Bubble plot of top differentially targeted pathways

Bubble plot of gene sets (KEGG pathways) on y-axis and adjusted p-value (padj) on x-axis. Bubble size indicates the number of genes in each gene set, and bubble color indicates the normalized enrichment score (NES). Blue is for negative NES (enrichment of higher targeted genes in whole blood), and red is for positive NES (enrichment of higher targeted genes in LCL).

dat <- data.frame(fgseaRes)
# Settings
fdrcut <- 0.05 # FDR cut-off to use as output for significant signatures
dencol_neg <- "blue" # bubble plot color for negative ES
dencol_pos <- "red" # bubble plot color for positive ES
signnamelength <- 4 # set to remove prefix from signature names (2 for "GO", 4 for "KEGG", 8 for "REACTOME")
asp <- 3 # aspect ratio of bubble plot
charcut <- 100 # cut signature name in heatmap to this nr of characters
# Make signature names more readable
a <- as.character(dat$pathway) # 'a' is a great variable name to substitute row names with something more readable
for (j in 1:length(a)){
  a[j] <- substr(a[j], signnamelength+2, nchar(a[j]))
}
a <- tolower(a) # convert to lower case (you may want to comment this out, it really depends on what signatures you are looking at, c6 signatures contain gene names, and converting those to lower case may be confusing)
for (j in 1:length(a)){
  if(nchar(a[j])>charcut) { a[j] <- paste(substr(a[j], 1, charcut), "...", sep=" ")}
} # cut signature names that have more characters than charcut, and add "..."
a <- gsub("_", " ", a)
dat$NAME <- a
# Determine what signatures to plot (based on FDR cut)
dat2 <- dat[dat[,"padj"]<fdrcut,]
dat2 <- dat2[order(dat2[,"padj"]),] 
dat2$signature <- factor(dat2$NAME, rev(as.character(dat2$NAME)))

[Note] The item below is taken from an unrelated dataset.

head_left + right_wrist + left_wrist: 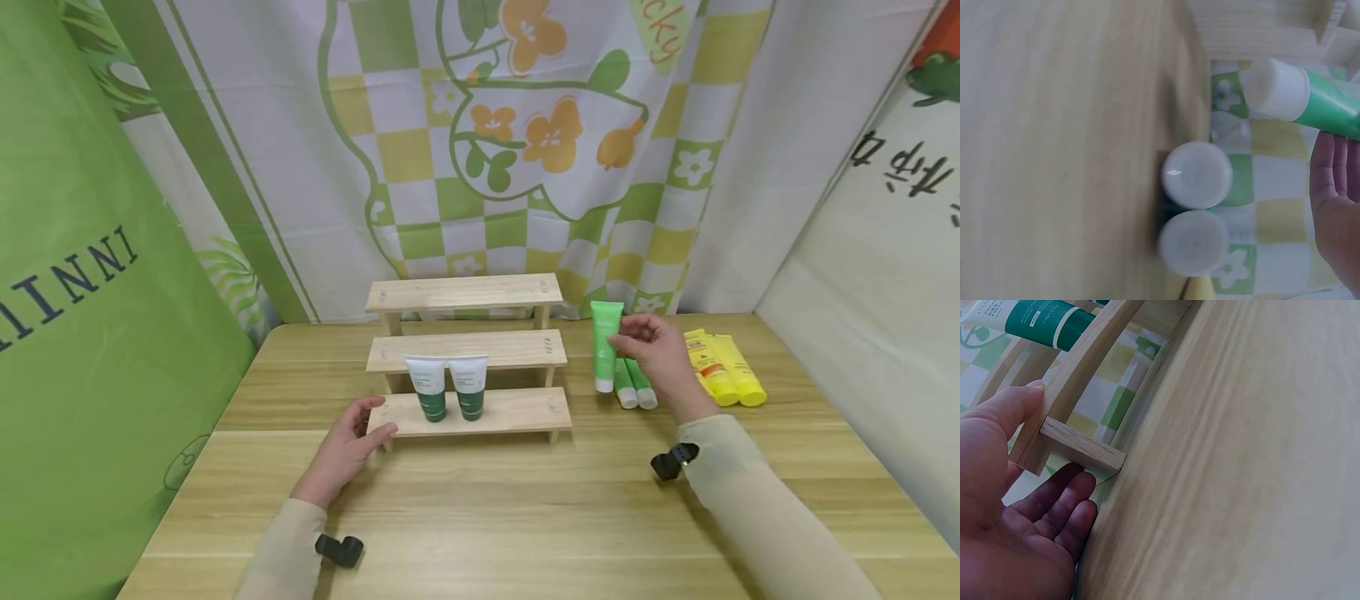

# Determine what labels to color
sign_neg <- which(dat2[,"NES"]<0)
sign_pos <- which(dat2[,"NES"]>0)
# Color labels
signcol <- rep(NA, length(dat2$signature))
signcol[sign_neg] <- dencol_neg # text color of negative signatures
signcol[sign_pos] <- dencol_pos # text color of positive signatures
signcol <- rev(signcol) # need to revert vector of colors, because ggplot starts plotting these from below
# Plot bubble plot
g<-ggplot(dat2, aes(x=padj,y=signature,size=size))
g+geom_point(aes(fill=NES), shape=21, colour="white")+
  theme_bw()+ # white background, needs to be placed before the "signcol" line
  xlim(0,fdrcut)+
  scale_size_area(max_size=10,guide="none")+
  scale_fill_gradient2(low=dencol_neg, high=dencol_pos)+
  theme(axis.text.y = element_text(colour=signcol))+
  theme(aspect.ratio=asp, axis.title.y=element_blank()) # test aspect.ratio
#> Warning: Vectorized input to `element_text()` is not officially supported.
#>  Results may be unexpected or may change in future versions of ggplot2.